Discover When to Go Stargazing on Nantucket
Thirty miles out to sea, Nantucket’s night sky is almost void of light pollution. Simply gazing up, even without a telescope, is sure to dazzle you. The island is also home to the Mariah Mitchell Association, named after the first female astronomer in the United States who discovered a comet on island in October 1847. While the discovery brought her international acclaim, Mitchell and Nantucket as a stargazing destination are still unknown to many. Here’s what to look forward to for the rest of 2021.

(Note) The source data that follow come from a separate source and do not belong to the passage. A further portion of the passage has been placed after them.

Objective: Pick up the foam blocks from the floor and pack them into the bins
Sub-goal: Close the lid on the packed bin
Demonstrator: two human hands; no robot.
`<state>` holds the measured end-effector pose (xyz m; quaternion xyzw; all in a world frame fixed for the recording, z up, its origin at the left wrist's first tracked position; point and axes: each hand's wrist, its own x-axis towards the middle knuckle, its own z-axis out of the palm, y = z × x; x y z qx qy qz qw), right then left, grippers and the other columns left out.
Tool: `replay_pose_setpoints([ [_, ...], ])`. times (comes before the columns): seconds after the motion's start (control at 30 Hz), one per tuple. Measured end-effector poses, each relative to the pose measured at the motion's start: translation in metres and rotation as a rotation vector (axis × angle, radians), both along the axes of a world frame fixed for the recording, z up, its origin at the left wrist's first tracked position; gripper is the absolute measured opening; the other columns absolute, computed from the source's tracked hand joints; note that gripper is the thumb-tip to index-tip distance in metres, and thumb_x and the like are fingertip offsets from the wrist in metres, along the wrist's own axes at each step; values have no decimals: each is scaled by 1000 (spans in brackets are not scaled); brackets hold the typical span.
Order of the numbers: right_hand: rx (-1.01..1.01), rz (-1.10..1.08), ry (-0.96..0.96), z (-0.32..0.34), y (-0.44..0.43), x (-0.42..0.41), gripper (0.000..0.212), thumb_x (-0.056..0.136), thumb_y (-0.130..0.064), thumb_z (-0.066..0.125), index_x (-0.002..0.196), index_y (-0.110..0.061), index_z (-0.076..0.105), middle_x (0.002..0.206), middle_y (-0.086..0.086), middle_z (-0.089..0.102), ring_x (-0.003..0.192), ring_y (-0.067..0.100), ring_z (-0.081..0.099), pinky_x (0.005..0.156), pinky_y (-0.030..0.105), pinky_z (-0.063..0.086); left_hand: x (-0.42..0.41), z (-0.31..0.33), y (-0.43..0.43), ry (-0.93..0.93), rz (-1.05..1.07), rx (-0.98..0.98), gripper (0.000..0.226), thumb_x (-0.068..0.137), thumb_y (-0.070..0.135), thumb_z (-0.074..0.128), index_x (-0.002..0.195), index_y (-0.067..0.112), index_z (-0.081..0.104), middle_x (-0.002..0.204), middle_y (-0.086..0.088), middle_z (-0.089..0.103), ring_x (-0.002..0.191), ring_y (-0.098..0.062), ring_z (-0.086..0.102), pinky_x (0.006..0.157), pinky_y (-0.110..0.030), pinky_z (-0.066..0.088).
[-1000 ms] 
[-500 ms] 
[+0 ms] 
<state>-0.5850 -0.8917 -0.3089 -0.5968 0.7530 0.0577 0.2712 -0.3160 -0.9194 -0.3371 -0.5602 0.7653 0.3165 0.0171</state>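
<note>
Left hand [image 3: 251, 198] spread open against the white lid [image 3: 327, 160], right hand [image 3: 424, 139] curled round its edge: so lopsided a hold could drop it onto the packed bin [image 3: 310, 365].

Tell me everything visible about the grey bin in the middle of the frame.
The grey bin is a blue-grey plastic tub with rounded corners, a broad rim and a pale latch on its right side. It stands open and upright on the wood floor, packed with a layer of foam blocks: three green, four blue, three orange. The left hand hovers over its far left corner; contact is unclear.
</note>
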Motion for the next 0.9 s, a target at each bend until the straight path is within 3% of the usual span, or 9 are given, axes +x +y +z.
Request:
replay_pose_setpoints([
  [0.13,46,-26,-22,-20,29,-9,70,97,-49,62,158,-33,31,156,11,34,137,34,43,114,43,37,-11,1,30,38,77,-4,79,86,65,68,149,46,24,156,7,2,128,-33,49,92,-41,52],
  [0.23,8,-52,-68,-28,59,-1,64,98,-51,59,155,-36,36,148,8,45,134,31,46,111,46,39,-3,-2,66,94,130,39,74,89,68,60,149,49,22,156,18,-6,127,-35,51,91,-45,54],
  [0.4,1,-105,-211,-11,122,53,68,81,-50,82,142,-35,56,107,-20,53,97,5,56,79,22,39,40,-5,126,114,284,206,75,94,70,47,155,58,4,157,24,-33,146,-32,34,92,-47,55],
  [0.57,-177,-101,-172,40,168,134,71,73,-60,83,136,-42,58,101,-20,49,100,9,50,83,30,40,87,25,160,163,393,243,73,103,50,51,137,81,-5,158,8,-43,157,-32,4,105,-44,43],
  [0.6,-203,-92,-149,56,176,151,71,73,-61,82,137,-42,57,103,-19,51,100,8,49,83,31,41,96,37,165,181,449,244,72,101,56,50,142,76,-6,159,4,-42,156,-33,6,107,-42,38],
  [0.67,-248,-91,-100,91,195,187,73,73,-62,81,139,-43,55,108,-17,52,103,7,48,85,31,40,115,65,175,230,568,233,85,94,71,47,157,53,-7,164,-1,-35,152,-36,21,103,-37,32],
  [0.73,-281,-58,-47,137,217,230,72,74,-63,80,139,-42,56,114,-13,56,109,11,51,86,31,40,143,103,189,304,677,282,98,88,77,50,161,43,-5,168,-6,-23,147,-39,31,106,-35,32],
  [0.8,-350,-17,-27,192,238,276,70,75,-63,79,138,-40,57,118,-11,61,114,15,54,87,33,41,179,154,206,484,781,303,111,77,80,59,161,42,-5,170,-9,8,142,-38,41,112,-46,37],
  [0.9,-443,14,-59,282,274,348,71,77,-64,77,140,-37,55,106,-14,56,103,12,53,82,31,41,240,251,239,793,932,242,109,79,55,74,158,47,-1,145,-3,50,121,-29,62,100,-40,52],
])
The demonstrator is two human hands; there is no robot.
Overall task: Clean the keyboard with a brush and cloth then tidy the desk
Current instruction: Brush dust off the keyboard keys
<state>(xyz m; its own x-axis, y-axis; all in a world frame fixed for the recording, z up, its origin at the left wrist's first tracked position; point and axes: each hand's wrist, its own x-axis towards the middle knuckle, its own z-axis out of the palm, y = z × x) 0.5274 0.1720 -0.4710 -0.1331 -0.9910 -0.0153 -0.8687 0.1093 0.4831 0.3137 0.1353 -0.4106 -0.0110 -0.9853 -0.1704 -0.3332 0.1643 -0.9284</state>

August 12 and 13: Perseid meteor shower peaks
The Perseid meteor shower produces up to 60 shooting stars an hour in a typical year, and 2021 promises to be particularly good as the mid-August peak will coincide with a dark, moonless sky. The meteor shower occurs when Earth travels through a cloud of debris from the Swift-Tuttle comet, which produces the flurry of shooting stars. For the best viewing? Head to the Northern Hemisphere to a location with as little light pollution as possible, like Nantucket.
August 18: Mars-Mercury conjunction
You can spot a close encounter between Mercury and Mars this summer if you know where to look. The conjunction is challenging to find because of its proximity to the setting sun, so you’ll need a clear line of sight towards the western horizon, like Madaket. If you spot the conjunction, you’ll be able to see the two worlds squeezed tightly together.
October 8: Draconid meteor shower
With only a tiny sliver of moon to compete, relatively dark skies will help you see flashes of the Draconids sparkle high in the northwest skies after nightfall. These meteors are best viewed from sundown to midnight and are easy to spot since they’re slower moving than the typical meteor.
November 19: Partial lunar eclipse
The last lunar eclipse of the year will greet skywatchers across North and South America, Australia, and parts of Europe and Asia. While it is technically a partial eclipse, up to 95 percent of the full moon will be cast within Earth’s dark shadow. It should briefly appear as a total eclipse during the maximum phase, which means the lunar disk may show hints of orange or red. The eclipse will start at 2:18 AM, and Earth’s shadow will envelop most of the moon’s visible surface by 4:02 AM.